> WHAT IS NEEDED: Find where "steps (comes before" occurs in the data below, and retype that line and every later line exactly.

> DATA SECTION:
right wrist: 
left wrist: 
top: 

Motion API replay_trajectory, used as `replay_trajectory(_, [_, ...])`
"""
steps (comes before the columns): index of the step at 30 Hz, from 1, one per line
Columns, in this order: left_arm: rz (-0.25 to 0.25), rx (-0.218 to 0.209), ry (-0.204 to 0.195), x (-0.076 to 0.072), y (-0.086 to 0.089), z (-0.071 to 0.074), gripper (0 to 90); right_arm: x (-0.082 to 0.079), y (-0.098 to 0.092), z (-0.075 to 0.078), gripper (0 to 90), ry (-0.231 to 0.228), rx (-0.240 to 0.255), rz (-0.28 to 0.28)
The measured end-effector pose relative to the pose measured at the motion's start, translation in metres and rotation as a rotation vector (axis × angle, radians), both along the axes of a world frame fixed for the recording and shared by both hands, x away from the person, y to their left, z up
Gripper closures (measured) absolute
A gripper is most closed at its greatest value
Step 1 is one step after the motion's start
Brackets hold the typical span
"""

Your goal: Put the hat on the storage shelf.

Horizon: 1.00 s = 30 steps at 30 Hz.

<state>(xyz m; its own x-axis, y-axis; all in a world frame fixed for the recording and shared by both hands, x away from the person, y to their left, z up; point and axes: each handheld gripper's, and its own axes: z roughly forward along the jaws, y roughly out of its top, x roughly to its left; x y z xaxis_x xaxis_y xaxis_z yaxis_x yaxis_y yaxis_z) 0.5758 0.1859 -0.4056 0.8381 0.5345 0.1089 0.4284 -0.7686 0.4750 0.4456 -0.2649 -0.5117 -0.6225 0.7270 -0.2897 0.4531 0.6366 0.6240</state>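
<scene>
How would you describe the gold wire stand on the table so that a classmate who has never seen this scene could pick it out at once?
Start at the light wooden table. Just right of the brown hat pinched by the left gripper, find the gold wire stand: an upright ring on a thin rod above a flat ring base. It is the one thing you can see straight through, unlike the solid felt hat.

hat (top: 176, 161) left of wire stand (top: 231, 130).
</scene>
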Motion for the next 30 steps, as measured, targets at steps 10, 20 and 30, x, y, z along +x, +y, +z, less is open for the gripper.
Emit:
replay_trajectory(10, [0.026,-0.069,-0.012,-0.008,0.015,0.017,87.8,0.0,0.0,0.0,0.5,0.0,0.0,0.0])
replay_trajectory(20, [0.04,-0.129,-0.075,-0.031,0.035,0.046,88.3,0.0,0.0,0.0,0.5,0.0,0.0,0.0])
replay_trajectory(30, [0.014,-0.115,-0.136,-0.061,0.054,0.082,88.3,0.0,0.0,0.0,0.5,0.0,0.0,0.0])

> SOLUTION TO THIS TASK:
steps (comes before the columns): index of the step at 30 Hz, from 1, one per line
Columns, in this order: left_arm: rz (-0.25 to 0.25), rx (-0.218 to 0.209), ry (-0.204 to 0.195), x (-0.076 to 0.072), y (-0.086 to 0.089), z (-0.071 to 0.074), gripper (0 to 90); right_arm: x (-0.082 to 0.079), y (-0.098 to 0.092), z (-0.075 to 0.078), gripper (0 to 90), ry (-0.231 to 0.228), rx (-0.240 to 0.255), rz (-0.28 to 0.28)
The measured end-effector pose relative to the pose measured at the motion's start, translation in metres and rotation as a rotation vector (axis × angle, radians), both along the axes of a world frame fixed for the recording and shared by both hands, x away from the person, y to their left, z up
Gripper closures (measured) absolute
A gripper is most closed at its greatest value
Step 1 is one step after the motion's start
Brackets hold the typical span
"""

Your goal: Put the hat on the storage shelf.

Horizon: 1.00 s = 30 steps at 30 Hz.

<state>(xyz m; its own x-axis, y-axis; all in a world frame fixed for the recording and shared by both hands, x away from the person, y to their left, z up; point and axes: each handheld gripper's, and its own axes: z roughly forward along the jaws, y roughly out of its top, x roughly to its left; x y z xaxis_x xaxis_y xaxis_z yaxis_x yaxis_y yaxis_z) 0.5758 0.1859 -0.4056 0.8381 0.5345 0.1089 0.4284 -0.7686 0.4750 0.4456 -0.2649 -0.5117 -0.6225 0.7270 -0.2897 0.4531 0.6366 0.6240</state>
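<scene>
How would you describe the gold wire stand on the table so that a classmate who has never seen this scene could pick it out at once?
Start at the light wooden table. Just right of the brown hat pinched by the left gripper, find the gold wire stand: an upright ring on a thin rod above a flat ring base. It is the one thing you can see straight through, unlike the solid felt hat.

hat (top: 176, 161) left of wire stand (top: 231, 130).
</scene>
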Motion for the next 30 steps, as measured, targets at steps 10, 20 and 30, x, y, z along +x, +y, +z, less is open for the gripper.
Emit:
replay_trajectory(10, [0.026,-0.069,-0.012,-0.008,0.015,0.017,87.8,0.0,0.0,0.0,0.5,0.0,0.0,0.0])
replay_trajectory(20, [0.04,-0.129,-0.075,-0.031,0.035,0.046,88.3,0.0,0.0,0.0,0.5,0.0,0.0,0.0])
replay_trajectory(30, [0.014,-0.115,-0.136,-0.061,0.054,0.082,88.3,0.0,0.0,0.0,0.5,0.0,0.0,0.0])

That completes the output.